▶ **PROBLEM REQUIREMENTS**: Please print only the top portion of the entries below, ending with the line that contains "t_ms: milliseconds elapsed", exactly as written.

▶ **EXERCISE MATERIALS**:
§ §

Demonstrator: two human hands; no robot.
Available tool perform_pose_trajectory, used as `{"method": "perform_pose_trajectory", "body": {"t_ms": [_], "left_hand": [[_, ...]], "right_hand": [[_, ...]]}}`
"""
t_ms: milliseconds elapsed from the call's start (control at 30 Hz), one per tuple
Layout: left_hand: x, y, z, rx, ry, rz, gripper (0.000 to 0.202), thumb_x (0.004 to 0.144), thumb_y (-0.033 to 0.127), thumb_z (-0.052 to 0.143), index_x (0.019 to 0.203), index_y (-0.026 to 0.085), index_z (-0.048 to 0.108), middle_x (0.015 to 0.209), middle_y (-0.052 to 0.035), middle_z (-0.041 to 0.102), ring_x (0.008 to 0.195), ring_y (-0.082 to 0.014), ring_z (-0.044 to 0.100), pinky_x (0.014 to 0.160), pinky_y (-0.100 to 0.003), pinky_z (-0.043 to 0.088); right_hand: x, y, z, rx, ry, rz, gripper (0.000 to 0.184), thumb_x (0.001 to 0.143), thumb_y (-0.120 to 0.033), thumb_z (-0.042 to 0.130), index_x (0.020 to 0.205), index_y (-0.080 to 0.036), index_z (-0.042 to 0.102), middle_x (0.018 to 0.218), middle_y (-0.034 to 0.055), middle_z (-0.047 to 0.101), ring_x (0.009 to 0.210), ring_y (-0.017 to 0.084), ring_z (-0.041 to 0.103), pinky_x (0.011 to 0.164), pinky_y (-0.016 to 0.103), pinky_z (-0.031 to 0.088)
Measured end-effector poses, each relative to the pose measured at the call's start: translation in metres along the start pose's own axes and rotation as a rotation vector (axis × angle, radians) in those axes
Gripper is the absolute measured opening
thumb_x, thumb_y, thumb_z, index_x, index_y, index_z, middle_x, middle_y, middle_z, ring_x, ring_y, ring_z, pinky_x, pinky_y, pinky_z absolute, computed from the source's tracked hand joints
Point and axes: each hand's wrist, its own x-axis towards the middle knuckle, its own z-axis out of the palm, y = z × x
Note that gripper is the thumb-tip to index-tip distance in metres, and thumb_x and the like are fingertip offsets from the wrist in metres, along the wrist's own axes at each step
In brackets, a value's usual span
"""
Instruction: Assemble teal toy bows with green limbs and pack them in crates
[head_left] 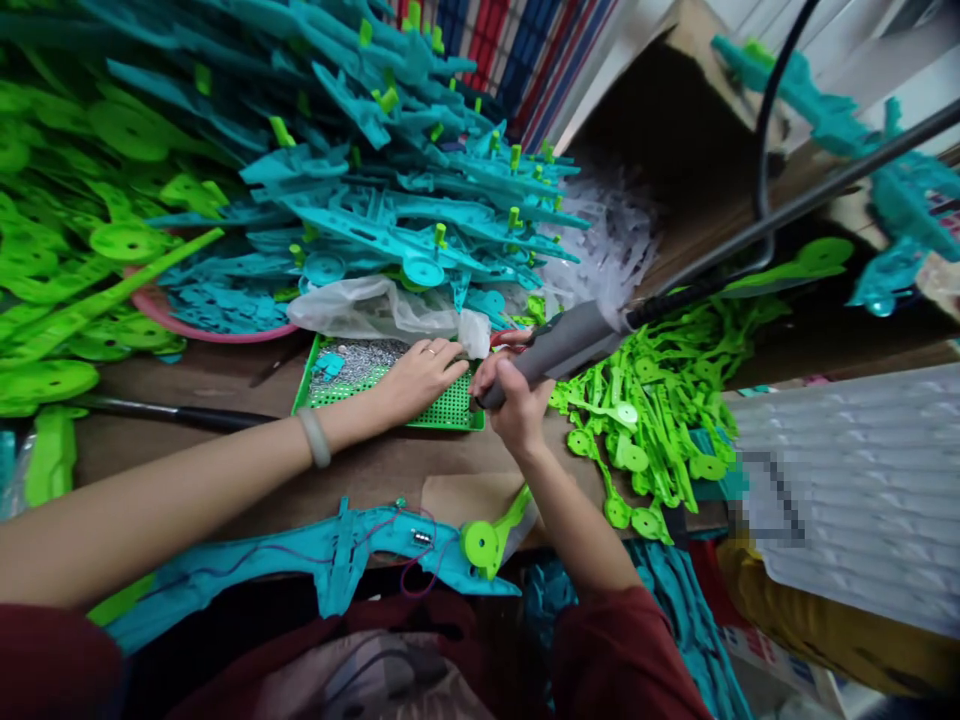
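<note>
My right hand point(517, 400) is wrapped around a grey electric screwdriver point(570, 345), its tip end pointing down and left. My left hand point(424, 378) reaches over a green perforated tray point(442, 408), fingers stretched out. Small metal screws point(367, 358) and a few blue bits lie in that tray. A small whitish piece point(474, 333) sits by the left fingertips; whether they touch it I cannot tell. Close to my body lies a long turquoise plastic part point(300, 550) with thin dark wires, a small metal piece and a lime-green disc-ended piece point(484, 545) at its right end.
A tall heap of turquoise parts point(390, 210) rises at the back. Lime-green parts are piled left point(45, 250) and right point(645, 410). A pink basin point(187, 325) holds turquoise pieces. A black-handled tool point(217, 415) lies left. A metal rod point(817, 180) and cable cross the upper right.
</note>
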Motion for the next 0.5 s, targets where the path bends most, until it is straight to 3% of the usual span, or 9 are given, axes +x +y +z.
{"method": "perform_pose_trajectory", "body": {"t_ms": [133, 200, 267, 333, 400, 500], "left_hand": [[-0.026, 0.016, -0.038, 0.016, 0.021, -0.035, 0.016, 0.096, 0.014, 0.052, 0.090, 0.013, 0.066, 0.092, -0.0103, 0.065, 0.086, -0.0252, 0.059, 0.070, -0.036, 0.042], [-0.058, 0.043, -0.056, -0.032, 0.035, -0.034, 0.019, 0.097, 0.016, 0.051, 0.083, 0.015, 0.064, 0.082, -0.0066, 0.062, 0.076, -0.0237, 0.056, 0.065, -0.036, 0.040], [-0.091, 0.082, -0.066, -0.147, 0.075, 0.005, 0.022, 0.099, 0.018, 0.047, 0.088, 0.015, 0.067, 0.087, -0.0070, 0.064, 0.080, -0.0237, 0.057, 0.071, -0.037, 0.042], [-0.117, 0.125, -0.064, -0.273, 0.123, 0.002, 0.029, 0.101, 0.018, 0.041, 0.094, 0.016, 0.068, 0.088, -0.0057, 0.067, 0.083, -0.0218, 0.058, 0.078, -0.037, 0.043], [-0.128, 0.162, -0.052, -0.348, 0.149, -0.001, 0.030, 0.103, 0.023, 0.041, 0.107, 0.017, 0.069, 0.108, -0.0053, 0.071, 0.102, -0.0216, 0.060, 0.095, -0.038, 0.041], [-0.123, 0.192, -0.025, -0.291, 0.118, 0.088, 0.035, 0.102, 0.025, 0.042, 0.126, 0.015, 0.065, 0.134, -0.0061, 0.065, 0.126, -0.0233, 0.054, 0.108, -0.040, 0.035]], "right_hand": [[-0.014, 0.021, 0.004, 0.045, -0.006, -0.028, 0.034, 0.084, -0.041, 0.069, 0.107, -0.023, 0.050, 0.057, -0.0089, 0.054, 0.048, 0.012, 0.052, 0.049, 0.027, 0.046], [-0.020, 0.031, 0.001, 0.072, -0.027, -0.033, 0.033, 0.085, -0.038, 0.069, 0.108, -0.024, 0.049, 0.059, -0.0088, 0.056, 0.048, 0.012, 0.053, 0.048, 0.026, 0.045], [-0.023, 0.039, -0.002, 0.086, -0.042, -0.018, 0.033, 0.084, -0.037, 0.069, 0.107, -0.024, 0.049, 0.059, -0.0093, 0.056, 0.048, 0.012, 0.054, 0.048, 0.026, 0.045], [-0.024, 0.045, -0.004, 0.091, -0.041, 0.014, 0.034, 0.083, -0.039, 0.070, 0.105, -0.024, 0.049, 0.058, -0.0099, 0.054, 0.047, 0.012, 0.054, 0.048, 0.026, 0.045], [-0.024, 0.048, -0.005, 0.085, -0.032, 0.039, 0.036, 0.081, -0.042, 0.071, 0.104, -0.024, 0.049, 0.057, -0.0104, 0.053, 0.046, 0.012, 0.053, 0.048, 0.027, 0.045], [-0.024, 0.048, -0.005, 0.081, -0.013, 0.039, 0.038, 0.079, -0.045, 0.072, 0.102, -0.025, 0.049, 0.055, -0.0108, 0.052, 0.045, 0.012, 0.051, 0.048, 0.027, 0.046]]}}
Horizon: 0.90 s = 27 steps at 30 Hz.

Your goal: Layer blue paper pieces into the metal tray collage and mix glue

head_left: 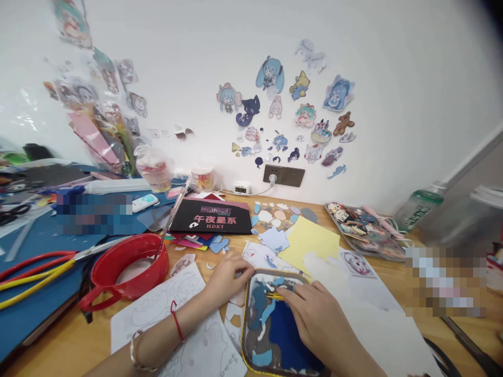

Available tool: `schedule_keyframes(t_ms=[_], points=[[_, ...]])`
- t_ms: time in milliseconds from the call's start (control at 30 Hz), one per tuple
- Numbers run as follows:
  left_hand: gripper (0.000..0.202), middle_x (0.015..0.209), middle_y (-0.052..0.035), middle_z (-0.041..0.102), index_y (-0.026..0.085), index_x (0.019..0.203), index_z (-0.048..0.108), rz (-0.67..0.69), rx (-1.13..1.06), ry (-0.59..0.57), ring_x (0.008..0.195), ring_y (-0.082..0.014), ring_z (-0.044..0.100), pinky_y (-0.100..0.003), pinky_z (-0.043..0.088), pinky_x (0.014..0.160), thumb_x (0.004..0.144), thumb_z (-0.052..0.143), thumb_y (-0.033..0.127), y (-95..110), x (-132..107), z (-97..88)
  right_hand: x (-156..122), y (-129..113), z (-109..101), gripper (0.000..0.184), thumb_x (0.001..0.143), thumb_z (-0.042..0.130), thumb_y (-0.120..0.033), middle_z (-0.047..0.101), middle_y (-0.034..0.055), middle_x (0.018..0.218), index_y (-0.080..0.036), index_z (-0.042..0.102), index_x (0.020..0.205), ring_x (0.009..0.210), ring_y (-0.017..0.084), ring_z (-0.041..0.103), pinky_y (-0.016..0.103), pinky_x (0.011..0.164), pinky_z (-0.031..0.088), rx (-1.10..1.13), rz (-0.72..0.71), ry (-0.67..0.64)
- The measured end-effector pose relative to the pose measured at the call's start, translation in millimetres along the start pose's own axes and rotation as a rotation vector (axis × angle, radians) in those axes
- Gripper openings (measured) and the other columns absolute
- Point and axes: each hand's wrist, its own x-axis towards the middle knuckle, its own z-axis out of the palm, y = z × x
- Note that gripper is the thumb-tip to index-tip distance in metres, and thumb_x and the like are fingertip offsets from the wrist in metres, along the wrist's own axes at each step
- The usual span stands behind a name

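A shallow rounded tray [244,335] with a yellow edge lies in front of me. In it are a dark blue sheet [285,332] and pieces of grey, light blue and white paper [262,358]. My left hand [228,276] has its fingers curled at the tray's upper left corner and seems to grip the rim. Over the tray, my right hand [316,314] is closed, with a thin yellow stick-like tool [275,296] at its fingertips. The tool's exact kind cannot be made out. Beneath my left forearm lie sheets with line drawings [196,335].
On the left are a red cup [129,262] and scissors [43,269] on a blue mat [23,314]. Behind the tray stand a black box [212,217], yellow paper [312,241] and many cutouts [275,238]. A green bottle [422,207] stands at right.
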Motion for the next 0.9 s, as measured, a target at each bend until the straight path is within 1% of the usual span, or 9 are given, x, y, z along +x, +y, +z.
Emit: schedule_keyframes(t_ms=[133,333,600,667,733,800,900], points=[[0.025,0.070,-0.0021,0.062,0.020,0.074,0.068,-0.004,-0.001,-0.002,0.077,-0.0166,0.051,-0.026,0.034,0.071,0.084,0.048,0.030,-1,1,0.1,0,1,5,0.034,0.077,0.047,-0.008,0.060,0.0004,0.072,-0.026,0.061,0.103,0.064,0.016,0.048,0.029,0.068,0.028,-0.014,-0.008,0.026],[0.027,0.068,-0.0024,0.061,0.021,0.075,0.070,-0.003,0.014,-0.001,0.076,-0.0168,0.051,-0.026,0.034,0.069,0.085,0.047,0.032,-2,1,0.4,2,-3,5,0.036,0.075,0.047,-0.006,0.059,-0.0001,0.069,-0.026,0.063,0.100,0.062,0.016,0.047,0.028,0.066,0.029,-0.010,-0.002,0.046],[0.026,0.069,-0.0026,0.062,0.021,0.076,0.071,-0.013,0.017,-0.017,0.075,-0.0169,0.052,-0.027,0.036,0.070,0.084,0.048,0.032,0,1,-1.1,3,-4,5,0.037,0.078,0.045,-0.007,0.061,0.0013,0.072,-0.026,0.062,0.104,0.066,0.016,0.051,0.030,0.070,0.032,-0.017,0.012,-0.006],[0.025,0.071,-0.0024,0.063,0.021,0.077,0.071,-0.016,0.010,-0.016,0.077,-0.0170,0.052,-0.027,0.036,0.071,0.084,0.049,0.031,-1,1,-0.9,4,-3,-1,0.034,0.080,0.044,-0.009,0.062,0.0015,0.076,-0.026,0.061,0.104,0.070,0.016,0.052,0.030,0.070,0.033,0.013,0.023,-0.034],[0.026,0.072,-0.0024,0.063,0.022,0.077,0.070,-0.016,0.006,-0.016,0.077,-0.0171,0.052,-0.027,0.036,0.071,0.084,0.048,0.032,-1,1,-0.9,3,4,-12,0.032,0.084,0.041,-0.012,0.063,0.0016,0.082,-0.025,0.059,0.106,0.075,0.016,0.054,0.030,0.072,0.033,0.066,0.048,-0.063],[0.027,0.072,-0.0028,0.064,0.022,0.077,0.070,-0.018,0.002,-0.021,0.077,-0.0175,0.052,-0.027,0.036,0.071,0.085,0.047,0.033,-1,0,-1.1,-1,16,-25,0.030,0.087,0.038,-0.014,0.063,0.0017,0.086,-0.026,0.057,0.108,0.078,0.015,0.054,0.030,0.073,0.034,0.104,0.075,-0.083],[0.029,0.073,-0.0029,0.064,0.022,0.077,0.070,-0.022,-0.005,-0.026,0.078,-0.0177,0.052,-0.028,0.036,0.072,0.085,0.045,0.035,0,0,-1.9,-12,38,-42,0.027,0.088,0.039,-0.017,0.062,0.0019,0.082,-0.026,0.057,0.106,0.075,0.015,0.054,0.031,0.072,0.035,0.105,0.094,-0.098]])
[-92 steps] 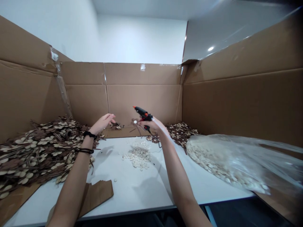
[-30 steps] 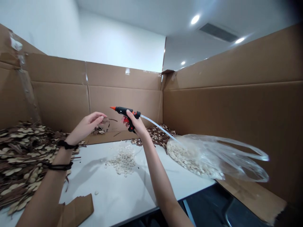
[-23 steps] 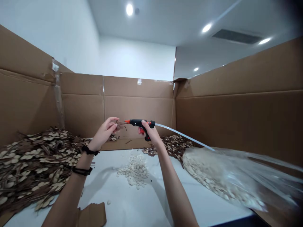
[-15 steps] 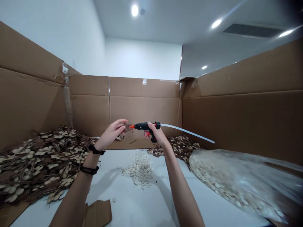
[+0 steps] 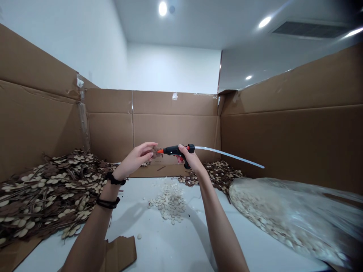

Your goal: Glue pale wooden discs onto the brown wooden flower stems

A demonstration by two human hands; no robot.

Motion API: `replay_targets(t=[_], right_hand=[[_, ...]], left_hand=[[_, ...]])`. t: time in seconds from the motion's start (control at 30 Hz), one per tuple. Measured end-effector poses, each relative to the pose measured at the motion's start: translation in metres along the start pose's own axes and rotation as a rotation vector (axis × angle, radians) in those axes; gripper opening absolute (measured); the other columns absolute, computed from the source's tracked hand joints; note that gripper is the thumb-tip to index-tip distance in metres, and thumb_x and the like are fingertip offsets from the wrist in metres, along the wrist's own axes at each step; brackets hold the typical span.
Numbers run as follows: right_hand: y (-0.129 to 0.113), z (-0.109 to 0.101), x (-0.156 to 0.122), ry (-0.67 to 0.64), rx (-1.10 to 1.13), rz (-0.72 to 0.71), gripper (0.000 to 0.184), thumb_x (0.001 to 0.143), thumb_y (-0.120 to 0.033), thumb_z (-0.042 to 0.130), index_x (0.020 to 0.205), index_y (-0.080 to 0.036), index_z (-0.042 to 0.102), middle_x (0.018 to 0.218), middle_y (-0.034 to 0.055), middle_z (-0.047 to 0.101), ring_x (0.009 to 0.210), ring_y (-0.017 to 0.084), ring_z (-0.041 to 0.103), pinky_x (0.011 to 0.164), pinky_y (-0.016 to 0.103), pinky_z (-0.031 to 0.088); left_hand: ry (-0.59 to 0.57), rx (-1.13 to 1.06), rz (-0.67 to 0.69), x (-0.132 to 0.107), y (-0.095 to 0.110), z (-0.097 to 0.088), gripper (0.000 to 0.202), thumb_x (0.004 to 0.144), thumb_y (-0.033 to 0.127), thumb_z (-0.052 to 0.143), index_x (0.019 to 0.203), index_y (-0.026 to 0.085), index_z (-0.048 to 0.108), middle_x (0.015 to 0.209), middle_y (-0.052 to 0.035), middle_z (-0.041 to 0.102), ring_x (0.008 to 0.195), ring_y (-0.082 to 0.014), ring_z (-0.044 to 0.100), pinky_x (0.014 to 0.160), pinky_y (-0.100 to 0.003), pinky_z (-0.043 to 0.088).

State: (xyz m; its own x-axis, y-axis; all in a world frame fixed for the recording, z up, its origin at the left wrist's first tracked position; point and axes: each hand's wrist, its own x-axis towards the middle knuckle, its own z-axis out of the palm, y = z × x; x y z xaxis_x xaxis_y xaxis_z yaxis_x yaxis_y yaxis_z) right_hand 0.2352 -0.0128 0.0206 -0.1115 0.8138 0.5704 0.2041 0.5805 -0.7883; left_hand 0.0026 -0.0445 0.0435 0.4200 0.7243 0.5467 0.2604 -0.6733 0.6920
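Observation:
My right hand [image 5: 189, 156] is closed round the handle of a black and orange hot glue gun [image 5: 172, 150]. A long clear glue stick [image 5: 229, 155] sticks out of its back end and bends down to the right. Between the thumb and fingers of my left hand [image 5: 138, 156] is a small brown flower-shaped piece [image 5: 155, 151]. The gun's orange nozzle points left and meets the brown piece, or is right beside it; I cannot tell which. Below both hands, a loose pile of small pale discs [image 5: 168, 202] lies on the white table [image 5: 167, 253].
Brown and cream flower stems [image 5: 53, 189] are heaped at the left. More brown stems [image 5: 219, 172] lie at the back right, beside a clear plastic bag [image 5: 283, 211] of pale discs. A torn cardboard piece [image 5: 121, 253] rests in front. Cardboard walls [image 5: 176, 130] surround the table.
The whole view has shifted slightly, with the hands and glue gun a little further right in the picture. Both grips look the same, and the nozzle stays at the brown piece.

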Motion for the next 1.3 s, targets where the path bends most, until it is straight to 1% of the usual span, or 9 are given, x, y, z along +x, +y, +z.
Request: replay_targets(t=[0.3,0.43,0.53,0.63,0.7,0.77,0.87,1.03,1.3], right_hand=[[0.001,0.0,0.001,0.04,-0.044,0.015,0.055,0.076,-0.071,0.046,0.058,-0.019,0.048,0.053,-0.0006,0.049,0.056,0.014,0.045,0.059,0.028,0.034],[-0.004,0.001,0.0,0.041,-0.086,-0.01,0.054,0.077,-0.07,0.047,0.056,-0.02,0.046,0.052,-0.0007,0.048,0.055,0.014,0.045,0.059,0.027,0.034],[-0.007,0.004,0.001,0.077,-0.198,-0.022,0.053,0.075,-0.068,0.051,0.053,-0.02,0.046,0.051,-0.0004,0.047,0.053,0.014,0.044,0.056,0.028,0.032],[-0.007,0.01,0.004,0.143,-0.212,-0.038,0.047,0.075,-0.065,0.053,0.062,-0.02,0.053,0.054,-0.0008,0.047,0.053,0.014,0.042,0.052,0.027,0.03],[-0.003,0.016,0.006,0.099,-0.131,-0.055,0.041,0.073,-0.061,0.057,0.072,-0.02,0.057,0.059,-0.001,0.048,0.054,0.014,0.042,0.052,0.027,0.032],[0.002,0.022,0.009,-0.019,-0.034,-0.083,0.037,0.071,-0.054,0.063,0.08,-0.019,0.057,0.066,-0.0004,0.052,0.057,0.013,0.046,0.055,0.027,0.037],[0.009,0.029,0.011,-0.154,0.036,-0.112,0.03,0.069,-0.045,0.065,0.08,-0.018,0.057,0.071,0.0001,0.054,0.063,0.013,0.049,0.06,0.027,0.041],[0.017,0.03,0.012,-0.162,0.129,-0.076,0.023,0.067,-0.038,0.065,0.074,-0.019,0.054,0.066,-0.0019,0.052,0.064,0.013,0.049,0.063,0.026,0.041],[0.02,0.027,0.015,-0.203,0.139,-0.083,0.024,0.068,-0.04,0.066,0.072,-0.02,0.053,0.066,-0.0024,0.052,0.062,0.012,0.049,0.064,0.027,0.042]], left_hand=[[0.023,0.019,-0.013,0.002,0.001,0.001,0.041,0.086,0.033,0.05,0.124,0.018,0.05,0.108,-0.008,0.064,0.088,-0.0165,0.061,0.08,-0.032,0.048],[0.1,0.0,-0.008,0.006,-0.01,0.002,0.043,0.085,0.032,0.051,0.124,0.016,0.045,0.103,-0.0081,0.066,0.087,-0.0166,0.062,0.079,-0.032,0.048],[0.186,-0.038,-0.052,0.011,-0.024,0.0,0.035,0.082,0.035,0.055,0.109,0.015,0.048,0.097,-0.0083,0.067,0.083,-0.0172,0.063,0.078,-0.032,0.048],[0.206,-0.043,-0.112,0.014,-0.034,-0.002,0.032,0.078,0.04,0.059,0.096,0.015,0.051,0.084,-0.0054,0.066,0.074,-0.0164,0.063,0.072,-0.031,0.048],[0.182,-0.04,-0.125,0.014,-0.037,-0.002,0.035,0.076,0.043,0.062,0.095,0.015,0.054,0.08,-0.0036,0.065,0.071,-0.0154,0.061,0.071,-0.03,0.047],[0.141,-0.063,-0.127,0.014,-0.038,0.0,0.037,0.074,0.044,0.064,0.096,0.015,0.057,0.081,-0.0032,0.064,0.07,-0.0144,0.059,0.071,-0.03,0.047],[0.085,-0.111,-0.122,0.015,-0.038,0.005,0.037,0.074,0.043,0.065,0.097,0.016,0.058,0.08,-0.0021,0.063,0.068,-0.0132,0.057,0.07,-0.029,0.046],[0.064,-0.16,-0.129,0.017,-0.04,0.012,0.033,0.075,0.038,0.065,0.098,0.015,0.058,0.078,-0.0011,0.06,0.066,-0.0111,0.055,0.068,-0.027,0.044],[0.049,-0.226,-0.107,0.021,-0.046,0.022,0.03,0.078,0.035,0.063,0.1,0.014,0.057,0.085,-0.004,0.062,0.069,-0.0109,0.057,0.07,-0.026,0.047]])
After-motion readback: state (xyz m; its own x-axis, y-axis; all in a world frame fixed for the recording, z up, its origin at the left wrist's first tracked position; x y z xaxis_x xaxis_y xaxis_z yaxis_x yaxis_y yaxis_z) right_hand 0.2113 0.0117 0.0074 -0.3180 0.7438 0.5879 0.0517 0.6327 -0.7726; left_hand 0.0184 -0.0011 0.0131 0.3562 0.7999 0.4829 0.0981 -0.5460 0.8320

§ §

▶ **ANSWER SPACE**:
Demonstrator: two human hands; no robot.
Available tool perform_pose_trajectory, used as `{"method": "perform_pose_trajectory", "body": {"t_ms": [_], "left_hand": [[_, ...]], "right_hand": [[_, ...]]}}`
"""
t_ms: milliseconds elapsed from the call's start (control at 30 Hz), one per tuple

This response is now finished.